Janet gets support mostly from her family but also from the Family Readiness Group. She said, “It helps [Austin] a lot to be around family and usually it helps me also.” The Family Readiness Group is an organization that provides “an avenue of mutual support and assistance,” according to myarmylifetoo.com. She said, “We organize activities and events to help keep the families busy to keep their minds off of things.” The group fundraises to help for things that the soldiers need.

Janet also meets with a wife’s support group that gets together every two weeks. She said they “talk about things that are going on in our lives.” She has made friends with one wife in particular that she talks with when having a bad day.

“People tell me all the time that I am living the life of a single mother and I can see how they think that, but I am lucky that it is only temporary.” Janet said that the hard part of Scott being away is that though they are married, she tries not to lean on him too much because of the things that he is going through.
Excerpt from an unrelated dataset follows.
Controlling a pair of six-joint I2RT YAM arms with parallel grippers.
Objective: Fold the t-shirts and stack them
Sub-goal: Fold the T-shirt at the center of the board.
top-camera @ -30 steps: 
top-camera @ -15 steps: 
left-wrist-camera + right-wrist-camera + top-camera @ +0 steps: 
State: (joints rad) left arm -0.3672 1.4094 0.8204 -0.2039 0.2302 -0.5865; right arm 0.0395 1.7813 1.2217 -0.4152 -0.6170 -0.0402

Armyfrg.org reminds military families that a returning soldier has been subject to rigid routine and “schedules and preplanned events may not be a good idea upon his/her return.” The site also warns that spouses may have trouble sleeping and that it could take time to reestablish sexual intimacy.

To manage separation armyfrg.org recommends “taking good care of yourself.” This includes eating right, getting rest and taking time for physical exercise. They also encourage contacting family, friends and neighbors for practical or emotional support.

Janet still has to live her life at home. “It’s hard to deal with household things that come up. Recently I had a dryer that broke and had to make a decision about fixing it or buying a new one,” she said. This was a decision that they would have made together.

See www.myarmylifetoo.com for more information and support for army families.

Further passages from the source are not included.